The struggle with much of traditional Christian evangelism is that in order to get to good news, we first have to convince you of bad news.
“Sorry, but you’re going to hell. Scared? Well, you should be, but don’t worry, cause I’ve got the cure!”
Progressive Christians, who generally are excepting of a variety of beliefs and unbeliefs have a different sort of evangelical conundrum. Without coercion or the threat of hell, what is the good news we have to share with the world? If folk don’t believe they need to be saved then what is the point of the church?
The truth of the matter is, you don’t need to believe in hell to be effected by the brokenness of the world around us. While I may not fear my sin leading to eternal damnation, I know the pain of the Apostle Paul when he writes, “I do not understand my own actions. For I do not do what I want, but I do the very thing I hate.” (Romans 7:15)
I don’t believe that the pain and suffering I see in the world around me is the way the world is intended to function. I do not believe that the powers that lift some up at the expense of others is the way we our communities were intended to function. And I don not believe that my own short-comings, that keep me from being the man I want to be, the man I could be, is the way I was intended to function.
I believe that something is broken.
But I believe that there’s good news: The brokenness of the world doesn’t have the last word! I believe in a God who created and is still creating.
I believe in the kin(g)dom of God, a kin(g)dom of love, justice, health and wholeness that is available to us right now, and that is still on its way, breaking into the world each and every day.

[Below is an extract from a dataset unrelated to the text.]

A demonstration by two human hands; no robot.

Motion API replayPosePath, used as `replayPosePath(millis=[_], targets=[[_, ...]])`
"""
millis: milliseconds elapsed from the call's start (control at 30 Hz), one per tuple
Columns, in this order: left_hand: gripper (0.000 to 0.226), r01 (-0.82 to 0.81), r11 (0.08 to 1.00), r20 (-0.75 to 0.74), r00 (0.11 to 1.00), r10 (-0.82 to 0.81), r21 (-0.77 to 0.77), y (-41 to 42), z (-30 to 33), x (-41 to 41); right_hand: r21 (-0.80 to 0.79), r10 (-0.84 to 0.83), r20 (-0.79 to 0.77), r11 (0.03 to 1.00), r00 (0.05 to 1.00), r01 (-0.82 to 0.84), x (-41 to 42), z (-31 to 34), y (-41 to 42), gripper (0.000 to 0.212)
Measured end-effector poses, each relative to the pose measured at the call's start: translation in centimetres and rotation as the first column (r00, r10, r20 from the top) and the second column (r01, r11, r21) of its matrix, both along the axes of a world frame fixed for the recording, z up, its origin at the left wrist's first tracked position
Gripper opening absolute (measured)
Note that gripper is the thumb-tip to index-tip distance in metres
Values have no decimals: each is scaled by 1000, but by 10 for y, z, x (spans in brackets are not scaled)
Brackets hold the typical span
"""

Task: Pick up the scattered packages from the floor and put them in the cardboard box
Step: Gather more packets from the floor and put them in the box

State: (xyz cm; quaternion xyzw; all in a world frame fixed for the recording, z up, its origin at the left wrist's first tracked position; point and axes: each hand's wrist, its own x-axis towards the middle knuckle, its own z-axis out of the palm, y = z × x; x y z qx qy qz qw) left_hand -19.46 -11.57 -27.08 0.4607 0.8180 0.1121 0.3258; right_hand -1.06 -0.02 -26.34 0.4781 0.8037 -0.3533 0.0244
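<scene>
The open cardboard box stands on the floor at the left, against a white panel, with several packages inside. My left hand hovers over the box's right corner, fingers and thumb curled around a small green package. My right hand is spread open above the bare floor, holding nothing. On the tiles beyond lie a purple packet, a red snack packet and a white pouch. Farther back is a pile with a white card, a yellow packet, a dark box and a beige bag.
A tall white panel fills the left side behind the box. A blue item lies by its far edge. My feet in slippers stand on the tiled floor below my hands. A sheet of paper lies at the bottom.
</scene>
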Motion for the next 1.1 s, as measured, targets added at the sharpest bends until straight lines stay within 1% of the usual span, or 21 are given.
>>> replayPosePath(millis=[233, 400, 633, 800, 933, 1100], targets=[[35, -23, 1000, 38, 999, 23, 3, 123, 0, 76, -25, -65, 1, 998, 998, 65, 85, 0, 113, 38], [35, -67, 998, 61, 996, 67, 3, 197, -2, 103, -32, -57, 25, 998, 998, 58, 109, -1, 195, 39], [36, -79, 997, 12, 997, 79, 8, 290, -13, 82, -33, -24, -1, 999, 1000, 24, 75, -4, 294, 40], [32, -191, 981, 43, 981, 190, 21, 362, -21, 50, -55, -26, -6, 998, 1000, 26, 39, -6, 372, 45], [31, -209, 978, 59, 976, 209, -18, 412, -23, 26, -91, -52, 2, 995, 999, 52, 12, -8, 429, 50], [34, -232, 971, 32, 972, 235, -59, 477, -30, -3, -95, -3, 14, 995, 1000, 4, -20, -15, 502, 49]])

I believe in a savior who came to reconcile me to my creator and free me from the death dealing powers of fear, scarcity, greed, and a hunger for power over others. I believe in a Christ who came to offer me instead security, abundance, love, and a spirit of peace in the face of the fleeting power of the world.
And I believe in a Spirit that works within me, helping me to grow into the person I was created to be , the person I want to be, and the person I could be still. I believe in the Holy Spirit which celebrates with me in my victories and supports me in the midst of my struggles.
In short, I believe that there’s hope for the world, for our communities, and for each of us, not just after death, but right here and right now.
Now that’s good news.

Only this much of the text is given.